Does Ozil mark a new financial era at Arsenal?

Last month Money Talk speculated as to the cause for Arsenal’s rapid deleveraging since the club’s majority owner, Stan Kroenke, joined the board in 2008 (http://www.insideworldfootball.com/matt-scott/13109-matt-scott-why-arsenal-s-cash-mountain-may-remain-just-that]. Since then the Gunners exploded their transfer record with the £42.4m purchase of Mesut Özil from Real Madrid.

The German international surely does represent the “super quality” Arsène Wenger demanded from his team’s summer transfer dealings. But the blackening of the club’s balance sheet continues unabated.

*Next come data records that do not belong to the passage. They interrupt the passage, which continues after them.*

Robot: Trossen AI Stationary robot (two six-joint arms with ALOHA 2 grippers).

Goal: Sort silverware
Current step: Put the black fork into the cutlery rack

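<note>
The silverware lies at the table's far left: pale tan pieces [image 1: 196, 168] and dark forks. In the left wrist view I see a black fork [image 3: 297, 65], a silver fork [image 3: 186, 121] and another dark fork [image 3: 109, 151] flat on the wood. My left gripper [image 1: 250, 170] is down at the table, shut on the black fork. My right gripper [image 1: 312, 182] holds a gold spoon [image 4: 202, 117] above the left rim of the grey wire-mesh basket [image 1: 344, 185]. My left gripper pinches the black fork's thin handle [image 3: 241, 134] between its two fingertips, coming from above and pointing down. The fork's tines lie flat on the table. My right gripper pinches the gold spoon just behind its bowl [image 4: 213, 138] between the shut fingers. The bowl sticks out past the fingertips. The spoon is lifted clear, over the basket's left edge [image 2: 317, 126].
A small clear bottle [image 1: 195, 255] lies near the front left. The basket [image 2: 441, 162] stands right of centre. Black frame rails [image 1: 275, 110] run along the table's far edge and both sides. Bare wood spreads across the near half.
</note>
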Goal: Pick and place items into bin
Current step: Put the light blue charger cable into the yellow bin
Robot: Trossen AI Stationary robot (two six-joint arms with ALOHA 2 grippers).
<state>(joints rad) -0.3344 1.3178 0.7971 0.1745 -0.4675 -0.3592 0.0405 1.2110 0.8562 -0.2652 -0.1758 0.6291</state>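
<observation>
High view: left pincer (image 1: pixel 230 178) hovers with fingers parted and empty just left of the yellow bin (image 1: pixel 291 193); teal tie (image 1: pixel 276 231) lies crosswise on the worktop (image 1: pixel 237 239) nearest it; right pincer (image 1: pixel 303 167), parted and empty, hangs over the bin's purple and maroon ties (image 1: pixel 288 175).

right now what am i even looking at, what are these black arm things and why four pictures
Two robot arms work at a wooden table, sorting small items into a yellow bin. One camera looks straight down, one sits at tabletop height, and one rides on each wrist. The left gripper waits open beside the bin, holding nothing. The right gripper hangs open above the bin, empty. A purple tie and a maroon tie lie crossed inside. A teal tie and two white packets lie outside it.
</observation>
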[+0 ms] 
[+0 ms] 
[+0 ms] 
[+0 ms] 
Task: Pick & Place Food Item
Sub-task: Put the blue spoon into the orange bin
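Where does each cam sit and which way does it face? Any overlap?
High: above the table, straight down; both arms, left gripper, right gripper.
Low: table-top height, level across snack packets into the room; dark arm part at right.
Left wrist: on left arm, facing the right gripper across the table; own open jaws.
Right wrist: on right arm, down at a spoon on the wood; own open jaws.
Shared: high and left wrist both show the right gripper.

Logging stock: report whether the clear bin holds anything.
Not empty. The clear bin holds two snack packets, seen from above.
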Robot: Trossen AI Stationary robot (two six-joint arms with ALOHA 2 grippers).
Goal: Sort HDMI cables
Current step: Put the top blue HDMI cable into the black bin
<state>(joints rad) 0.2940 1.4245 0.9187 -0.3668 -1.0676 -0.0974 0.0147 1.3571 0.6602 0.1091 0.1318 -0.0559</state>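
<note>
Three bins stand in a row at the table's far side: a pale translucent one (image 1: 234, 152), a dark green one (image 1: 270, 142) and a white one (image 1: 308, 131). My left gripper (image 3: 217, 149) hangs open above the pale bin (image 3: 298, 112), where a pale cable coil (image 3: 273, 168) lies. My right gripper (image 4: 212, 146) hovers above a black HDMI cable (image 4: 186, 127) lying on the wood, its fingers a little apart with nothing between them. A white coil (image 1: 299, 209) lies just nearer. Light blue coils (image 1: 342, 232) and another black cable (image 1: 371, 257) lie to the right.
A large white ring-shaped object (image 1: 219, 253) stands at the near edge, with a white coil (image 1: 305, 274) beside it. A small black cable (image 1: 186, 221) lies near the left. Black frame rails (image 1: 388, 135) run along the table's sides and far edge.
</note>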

The departures of Marouane Chamakh, Andrei Arshavin, Denilson, Gervinho, Sebastien Squillaci and a number of squad players raised an eight-figure sum in transfer fees and saved tens of millions in wages that the arrivals of Özil, Mathieu Flamini and Yaya Sanogo could not consume.

Throw in the tens of millions raised from Arsenal’s new-property sales, the Premier League’s ever-growing broadcast deals and the club’s guaranteed new income from commercial schemes and the £42.4 million player investment has done nothing to undermine the club’s solvency.

Özil brought a new complexion to the club’s player trading and celebration to the Emirates on transfer-deadline day. But fans who had demanded the club deploy its available resources to maximise the chances of success on the pitch might be wise to recognise the focus on frugality endures.